*** Begin section ***
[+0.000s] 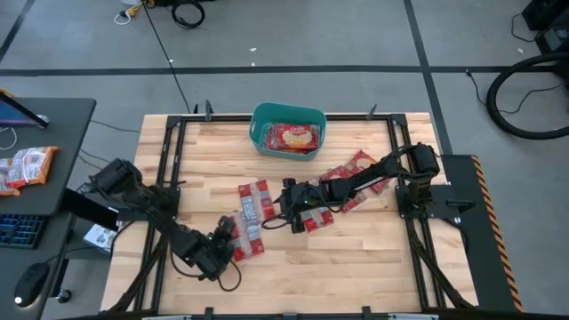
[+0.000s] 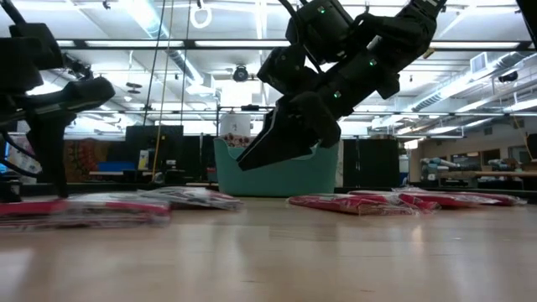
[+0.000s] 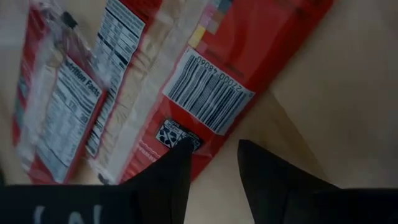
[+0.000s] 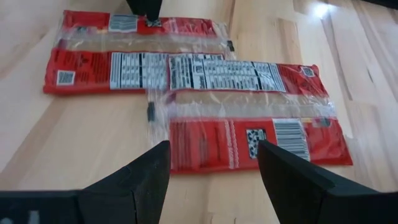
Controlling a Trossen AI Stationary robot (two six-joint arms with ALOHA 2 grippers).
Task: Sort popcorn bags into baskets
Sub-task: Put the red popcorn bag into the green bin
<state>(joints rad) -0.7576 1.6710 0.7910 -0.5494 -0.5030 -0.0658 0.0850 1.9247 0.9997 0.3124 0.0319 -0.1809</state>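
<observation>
Several flat red popcorn bags lie on the wooden table: two by the middle (image 1: pixel 253 203), others toward the right (image 1: pixel 351 169). A squarish one with a yellowish picture lies inside the teal basket (image 1: pixel 267 138) at the far edge. My left gripper (image 1: pixel 224 238) is low at the near left, open by a narrow gap, at the barcode end of a bag (image 3: pixel 211 93). My right gripper (image 1: pixel 286 200) hovers open above the middle bags (image 4: pixel 249 143). In the low view it hangs clear of the table (image 2: pixel 260 155). My left gripper has one fingertip (image 3: pixel 180 152) over the corner of the bag's barcode end (image 3: pixel 171 134), while the other stands beside the bag over bare wood. The bag lies flat on the table. Whether the fingertip touches it, I cannot tell.
A side desk on the left carries orange-edged packets (image 1: pixel 27 164), a keyboard and a mouse. Black frame rails (image 1: pixel 169 160) run along the table's edges. Bare wood shows near the table's near edge (image 1: pixel 356 267). Cables lie on the floor beyond.
</observation>
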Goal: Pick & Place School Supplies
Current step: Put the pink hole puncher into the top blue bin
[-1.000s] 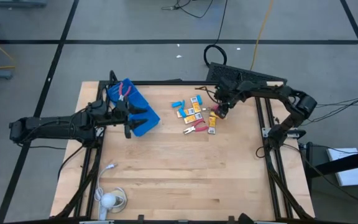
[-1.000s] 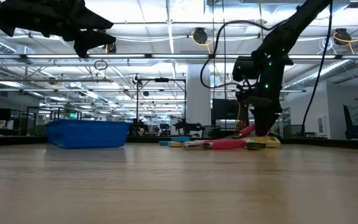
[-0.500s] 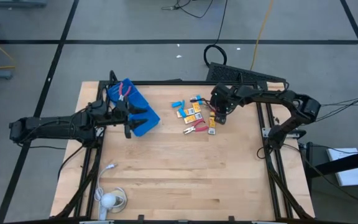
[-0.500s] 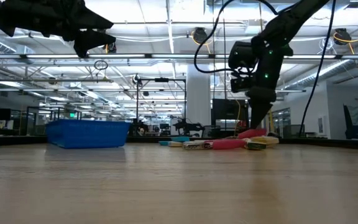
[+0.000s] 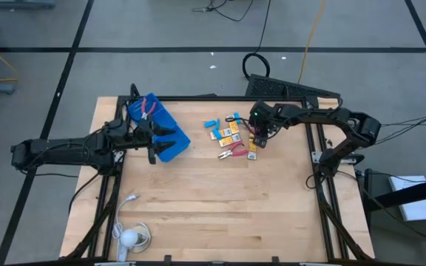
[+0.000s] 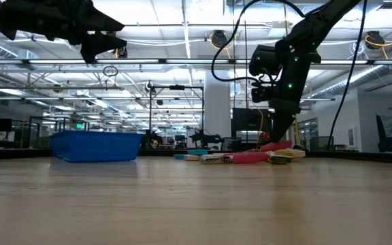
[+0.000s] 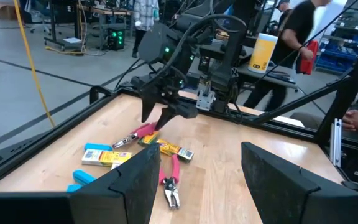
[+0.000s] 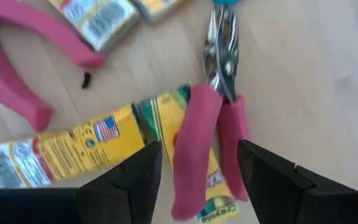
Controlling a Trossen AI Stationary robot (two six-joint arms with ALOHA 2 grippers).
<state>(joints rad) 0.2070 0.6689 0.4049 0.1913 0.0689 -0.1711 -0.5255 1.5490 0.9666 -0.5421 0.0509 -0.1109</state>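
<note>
We see the right pincer point(image 8: 194, 168) spread above pink-handled pliers point(image 8: 213, 134) lying on a crayon box point(image 8: 98, 146) (far desk point(image 5: 220, 199) side); left pincer point(image 7: 194, 171) spread, empty, over the blue tray point(image 5: 157, 125).

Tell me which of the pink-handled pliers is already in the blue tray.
The pink-handled pliers lying inside the blue tray at the table's left. The two other pairs lie on bare wood among the crayon boxes.

Wooden bench point(image 5: 213, 199): blue tray point(image 5: 158, 127) at far left; cluster of school supplies point(image 5: 233, 139) at far centre-right — pink-handled pliers point(image 5: 233, 153), yellow crayon packs point(image 5: 227, 134), light-blue pieces point(image 5: 211, 123); white cable with round white object point(image 5: 129, 237) at near left.
</note>
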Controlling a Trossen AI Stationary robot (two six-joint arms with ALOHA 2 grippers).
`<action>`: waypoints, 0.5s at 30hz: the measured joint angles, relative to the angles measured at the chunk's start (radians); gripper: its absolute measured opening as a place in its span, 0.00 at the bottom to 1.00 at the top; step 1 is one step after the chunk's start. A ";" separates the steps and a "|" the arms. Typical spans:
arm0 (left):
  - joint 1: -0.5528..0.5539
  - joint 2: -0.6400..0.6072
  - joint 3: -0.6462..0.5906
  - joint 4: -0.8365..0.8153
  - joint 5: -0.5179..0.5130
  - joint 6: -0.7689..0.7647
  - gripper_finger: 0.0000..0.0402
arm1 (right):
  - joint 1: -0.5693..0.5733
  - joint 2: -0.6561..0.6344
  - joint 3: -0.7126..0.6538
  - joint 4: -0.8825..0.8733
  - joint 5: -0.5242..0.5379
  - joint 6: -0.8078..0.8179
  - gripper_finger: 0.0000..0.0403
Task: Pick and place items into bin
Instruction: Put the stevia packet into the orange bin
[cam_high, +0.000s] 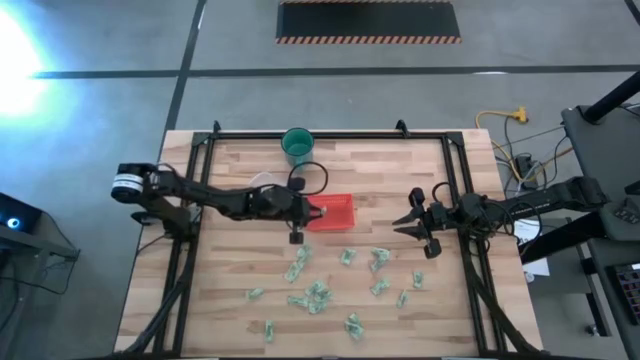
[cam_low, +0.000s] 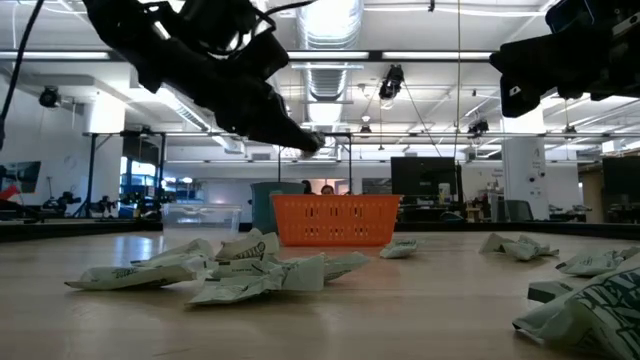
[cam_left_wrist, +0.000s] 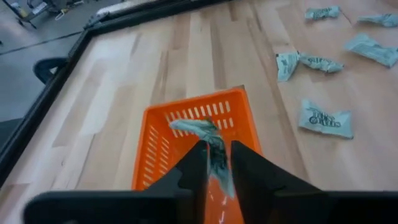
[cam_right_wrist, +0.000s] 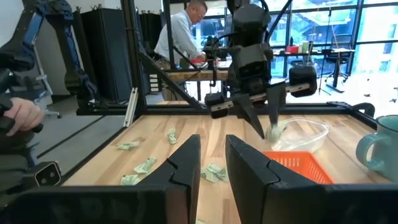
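Observation:
My left gripper (cam_high: 318, 212) hangs over the left part of the bin (cam_high: 340, 213), a small red tray near the table's middle. It is shut on one pale-green crumpled item (cam_left_wrist: 200, 128). The right wrist view shows that item (cam_right_wrist: 273, 132) at the left gripper's fingertips, above the bin (cam_right_wrist: 292, 163). Several more items (cam_high: 320, 295) lie flat on the wood between the bin and the near edge. My right gripper (cam_high: 408, 222) waits right of the bin, above the table. It is open, with nothing between its fingers (cam_right_wrist: 186, 165). My left gripper pinches the item between its two fingers, which are on the wrapper's rear part (cam_left_wrist: 217, 158). The fingers slant down from the table's left side. The wrapper's free crumpled end (cam_left_wrist: 189, 127) sticks out past the fingertips, clear of the bin below.
A green cup (cam_high: 297, 146) stands near the far edge, and a clear round container (cam_high: 265, 182) sits left of the bin under the left arm. A black frame (cam_high: 330, 134) borders the table. Beyond the table a person (cam_right_wrist: 186, 31) stands, and a hand (cam_right_wrist: 18, 115) shows.

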 joint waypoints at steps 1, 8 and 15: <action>0.001 0.017 0.007 0.006 -0.001 0.001 0.19 | 0.000 0.000 0.000 0.000 0.000 0.002 0.17; 0.000 0.114 0.033 0.042 -0.013 0.050 0.37 | 0.000 0.030 0.000 -0.020 -0.008 0.063 0.17; -0.048 0.031 0.043 -0.031 -0.016 0.053 0.40 | 0.036 0.173 0.000 -0.044 -0.032 0.128 0.17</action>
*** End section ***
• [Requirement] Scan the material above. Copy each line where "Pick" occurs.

• [Result]
Goal: Pick & Place School Supplies
Task: Pick and place items into bin

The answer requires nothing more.